## What is being asked:
In the entries below, find the line with "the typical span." and the line with "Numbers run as". Reproduce those two lines and every line between them exactly, and nothing more.

[Items from a dataset]
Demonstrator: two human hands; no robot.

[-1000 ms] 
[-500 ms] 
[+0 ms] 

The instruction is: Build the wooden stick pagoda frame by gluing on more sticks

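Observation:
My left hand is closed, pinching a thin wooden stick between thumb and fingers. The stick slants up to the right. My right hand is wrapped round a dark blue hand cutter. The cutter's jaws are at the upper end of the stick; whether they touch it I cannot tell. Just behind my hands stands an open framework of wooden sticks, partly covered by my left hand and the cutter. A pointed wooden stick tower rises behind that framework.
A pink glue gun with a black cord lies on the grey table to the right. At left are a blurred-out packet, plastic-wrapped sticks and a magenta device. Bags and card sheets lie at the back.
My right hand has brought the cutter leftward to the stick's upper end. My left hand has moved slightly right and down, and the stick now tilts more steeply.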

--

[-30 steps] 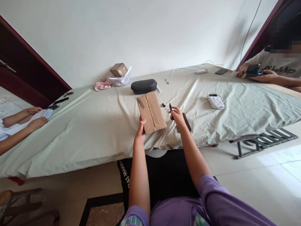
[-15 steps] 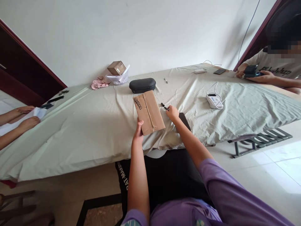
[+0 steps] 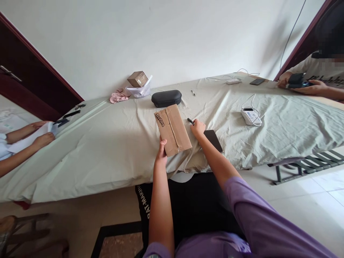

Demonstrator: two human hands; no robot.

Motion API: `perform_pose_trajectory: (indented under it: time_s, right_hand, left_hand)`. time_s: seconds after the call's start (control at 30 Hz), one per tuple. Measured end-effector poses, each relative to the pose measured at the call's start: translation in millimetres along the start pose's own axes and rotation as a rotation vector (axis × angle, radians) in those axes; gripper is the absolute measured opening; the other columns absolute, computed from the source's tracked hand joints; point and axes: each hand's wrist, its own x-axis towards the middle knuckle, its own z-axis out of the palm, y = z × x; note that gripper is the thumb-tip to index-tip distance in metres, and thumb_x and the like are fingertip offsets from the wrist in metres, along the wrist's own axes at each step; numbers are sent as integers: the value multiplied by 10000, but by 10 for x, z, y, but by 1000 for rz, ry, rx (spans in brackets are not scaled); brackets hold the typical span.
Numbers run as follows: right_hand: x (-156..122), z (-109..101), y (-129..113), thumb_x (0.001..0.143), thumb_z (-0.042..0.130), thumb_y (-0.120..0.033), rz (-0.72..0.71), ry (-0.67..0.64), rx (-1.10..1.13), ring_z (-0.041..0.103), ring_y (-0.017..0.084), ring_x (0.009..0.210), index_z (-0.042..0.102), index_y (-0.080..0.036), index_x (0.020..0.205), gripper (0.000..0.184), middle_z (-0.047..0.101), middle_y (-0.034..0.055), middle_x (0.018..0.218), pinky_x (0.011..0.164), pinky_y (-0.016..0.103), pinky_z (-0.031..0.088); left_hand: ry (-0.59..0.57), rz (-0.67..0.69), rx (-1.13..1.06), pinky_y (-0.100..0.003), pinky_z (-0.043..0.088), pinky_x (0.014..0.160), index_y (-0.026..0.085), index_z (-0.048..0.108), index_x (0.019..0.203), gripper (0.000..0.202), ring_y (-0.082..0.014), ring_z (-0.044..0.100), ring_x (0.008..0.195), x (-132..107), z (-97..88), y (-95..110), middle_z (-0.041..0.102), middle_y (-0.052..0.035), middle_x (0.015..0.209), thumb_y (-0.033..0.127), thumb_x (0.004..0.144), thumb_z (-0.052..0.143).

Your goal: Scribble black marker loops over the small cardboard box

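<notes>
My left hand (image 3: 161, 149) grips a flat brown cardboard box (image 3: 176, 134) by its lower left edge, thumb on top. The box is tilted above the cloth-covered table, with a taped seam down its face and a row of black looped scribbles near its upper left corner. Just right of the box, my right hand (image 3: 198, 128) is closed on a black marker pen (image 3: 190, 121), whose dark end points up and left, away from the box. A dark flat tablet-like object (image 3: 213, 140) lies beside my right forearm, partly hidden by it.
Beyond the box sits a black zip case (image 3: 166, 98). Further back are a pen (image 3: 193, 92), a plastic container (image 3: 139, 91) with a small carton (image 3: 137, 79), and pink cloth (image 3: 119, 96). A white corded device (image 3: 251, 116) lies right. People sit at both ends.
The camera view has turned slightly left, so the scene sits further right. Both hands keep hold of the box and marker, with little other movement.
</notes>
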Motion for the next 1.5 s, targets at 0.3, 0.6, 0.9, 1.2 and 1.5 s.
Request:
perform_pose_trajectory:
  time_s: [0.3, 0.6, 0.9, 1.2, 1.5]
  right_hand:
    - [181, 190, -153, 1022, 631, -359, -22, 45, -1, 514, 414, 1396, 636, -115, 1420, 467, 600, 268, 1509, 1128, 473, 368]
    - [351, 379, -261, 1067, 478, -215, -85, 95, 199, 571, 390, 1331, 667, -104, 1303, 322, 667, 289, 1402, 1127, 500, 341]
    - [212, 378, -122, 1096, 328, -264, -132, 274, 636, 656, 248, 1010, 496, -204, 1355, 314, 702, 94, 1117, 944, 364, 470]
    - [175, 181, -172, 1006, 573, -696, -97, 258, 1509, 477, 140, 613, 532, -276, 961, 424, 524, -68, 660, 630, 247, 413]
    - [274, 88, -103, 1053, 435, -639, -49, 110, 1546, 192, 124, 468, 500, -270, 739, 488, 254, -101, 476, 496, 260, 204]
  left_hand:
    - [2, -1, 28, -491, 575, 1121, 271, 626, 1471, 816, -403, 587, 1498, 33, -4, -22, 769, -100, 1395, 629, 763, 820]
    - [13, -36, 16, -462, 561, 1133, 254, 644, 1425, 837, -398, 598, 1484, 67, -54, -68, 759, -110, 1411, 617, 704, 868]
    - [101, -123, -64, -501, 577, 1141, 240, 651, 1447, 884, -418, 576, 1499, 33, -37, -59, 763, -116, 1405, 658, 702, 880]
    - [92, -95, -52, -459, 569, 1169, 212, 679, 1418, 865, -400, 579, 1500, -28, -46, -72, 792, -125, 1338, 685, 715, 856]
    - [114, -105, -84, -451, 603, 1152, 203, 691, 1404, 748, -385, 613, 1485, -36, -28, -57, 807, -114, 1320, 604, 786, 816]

## Response to the exercise:
Motion API: `perform_pose_trajectory: (indented under it: time_s, right_hand, left_hand)`. time_s: seconds after the call's start (control at 30 Hz), one per tuple. Measured end-effector poses, each relative to the pose measured at the call's start: translation in millimetres along the start pose's own axes and rotation as a rotation vector (axis × angle, radians) in those axes; gripper is the absolute measured opening; the other columns absolute, computed from the source's tracked hand joints; point and axes: each hand's wrist, its own x-axis towards the middle knuckle, its own z-axis out of the palm, y = z × x; note that gripper is the thumb-tip to index-tip distance in metres, and thumb_x and the like are fingertip offsets from the wrist in metres, along the wrist's own axes at each step; numbers are sent as integers: the value multiplied by 10000, but by 10 for x, z, y, but by 1000 for rz, ry, rx (spans in brackets are not scaled); brackets hold the typical span.
Numbers run as follows: right_hand: x (-156..122), z (-109..101), y (-129..113), thumb_x (0.001..0.143), thumb_z (-0.042..0.130), thumb_y (-0.120..0.033), rz (-0.72..0.71), ry (-0.67..0.64), rx (-1.10..1.13), ring_z (-0.041..0.103), ring_y (-0.017..0.084), ring_x (0.009..0.210), index_z (-0.042..0.102), index_y (-0.080..0.036), index_x (0.020..0.205), gripper (0.000..0.184), middle_z (-0.047..0.101), middle_y (-0.034..0.055), middle_x (0.018..0.218), pinky_x (0.011..0.164), pinky_y (-0.016..0.103), pinky_z (-0.031..0.088); left_hand: ry (-0.59..0.57), rz (-0.67..0.69), rx (-1.13..1.06), pinky_y (-0.100..0.003), pinky_z (-0.043..0.088), pinky_x (0.014..0.160), index_y (-0.026..0.085), index_z (-0.048..0.108), index_x (0.019..0.203), gripper (0.000..0.202), ring_y (-0.082..0.014), ring_z (-0.044..0.100), ring_x (0.008..0.195), x (-132..107), z (-97..88), y (-95..110), middle_z (-0.041..0.102), middle_y (-0.052..0.035), middle_x (0.015..0.209), thumb_y (-0.033..0.127), thumb_x (0.004..0.144), thumb_z (-0.052..0.143).

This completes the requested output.